2.2.2 Knowledge federation

Two aspects of ARAX’s architecture are crucial for knowledge federation: its adherence to standards for query APIs and for its semantic layer (i.e. TRAPI and Biolink, respectively) and its comprehensive service for mapping between equivalent node identifiers (i.e. node synonymization).

2.2.3 TRAPI and the biolink model

ARAX bypasses many of the data integration challenges that arise when combining information from multiple sources by adhering to a standard web API format (TRAPI; github.com/NCATSTranslator/ReasonerAPI) that itself adheres to a standard semantic format (Biolink: github.com/biolink/biolink-model). Not only does ARAX’s API conform to TRAPI, but in the course of answering queries, ARAX largely only uses KPs that themselves speak TRAPI [The only exceptions are two in-house KPs that are stored locally and queried using SQL: Drug-Treats-Disease and Normalized PubMed Distance (Section 2.1.2).] This means that ARAX has to do very minimal processing to relay queries to and combine answers from different KPs, since they all represent their answers in the same format, using the same node categories and edge predicates. Because of this, any KP that speaks TRAPI can be plugged into the ARAX_expander module with ease. In fact, ARAX_expander (Section 2.1.1) dynamically selects TRAPI KPs that are registered in the SmartAPI registry (Zaveri et al., 2017), meaning ARAX is able to add new KPs without any human intervention.

2.2.4 ARAX node synonymizer

Because there are many overlapping controlled vocabularies within biomedicine, concepts (or the nodes that represent them) can often be described using multiple identifiers. For instance, MONDO:0019391, DOID:13636 and ORPHANET:84 are all valid identifiers for the disease Fanconi anemia, coming from the Monarch Disease Ontology (Mungall et al., 2017), the Disease Ontology (Schriml et al., 2019) and the Orphanet Rare Disease Ontology (Vasant et al., 2014; Weinreich et al., 2008), respectively. Different KPs may refer to the same concept using different identifiers, making it challenging to integrate their results. To address this problem, we created the ARAX node synonymizer, a node synonym mapping service built into ARAX. The node synonymizer determines node equivalencies by combining four kinds of evidence:

  1. Concept equivalence information provided by a translator web service called the Standards and Reference Implementation Node Normalizer (github.com/TranslatorSRI/NodeNormalization),

  2. Nodes connected by biolink: same_as relations in RTX-KG2,

  3. Nodes with identical names and

  4. Node semantic type compatibility.

The node synonymizer uses this information to partition a given set of node identifiers into sets of semantically equivalent identifiers. Each of these clusters is assigned a single representative concept identifier from among the cluster’s members. ARAX uses the node synonymizer to map all node identifiers returned from KPs to these canonical identifiers, facilitating merging of the KPs’ responses.

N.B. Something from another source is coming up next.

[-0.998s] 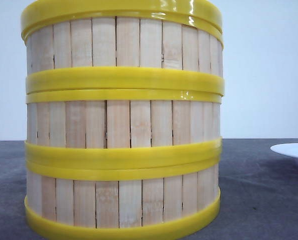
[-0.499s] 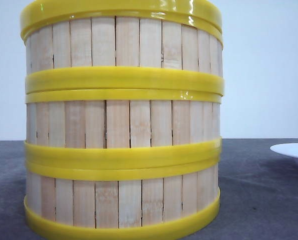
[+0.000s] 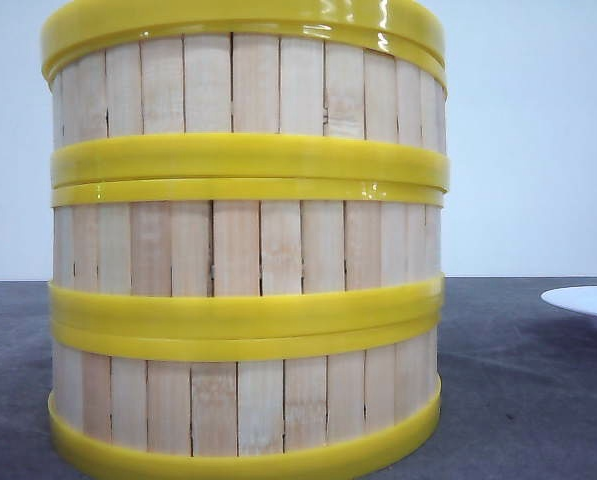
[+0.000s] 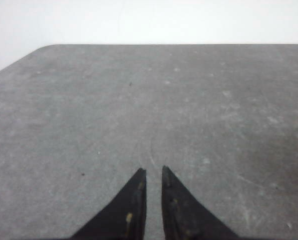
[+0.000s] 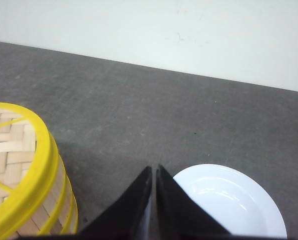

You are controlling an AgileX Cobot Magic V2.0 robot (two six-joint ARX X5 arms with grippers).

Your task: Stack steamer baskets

2.3 Interfaces for accessing ARAX

2.3.1 ARAX web browser interface

The ARAX web browser user interface (‘ARAX UI’; arax.rtx.ai) provides an intuitive, human–friendly mechanism for querying ARAX and exploring the answers it returns. It allows users to formulate biomedical questions in four different formats: an interactive visual query graph builder, TRAPI operations, TRAPI JSON and ARAXi. The interactive query graph builder allows users to construct a query graph in a visual fashion via drop-down lists and clickable buttons, with no JSON or TRAPI knowledge required. The TRAPI operations input aids users in creating a TRAPI-compliant workflow by providing a drop-down list of allowable operations and guided entry of operation parameters. The TRAPI JSON input method facilitates sharing and re-use of graph analysis workflows. The ARAXi input method (described in Section 2.1) provides users with easy-to-understand syntax to formulate more complex query workflows, along with drop-down menus of ARAXi commands to facilitate discovery. For each query posted to the ARAX UI, the output includes five sections:

  1. Summary summarizes the answers to the query in a simple table sorted by ARAX-defined scores that can be considered a measure of confidence (Section 2.1.5).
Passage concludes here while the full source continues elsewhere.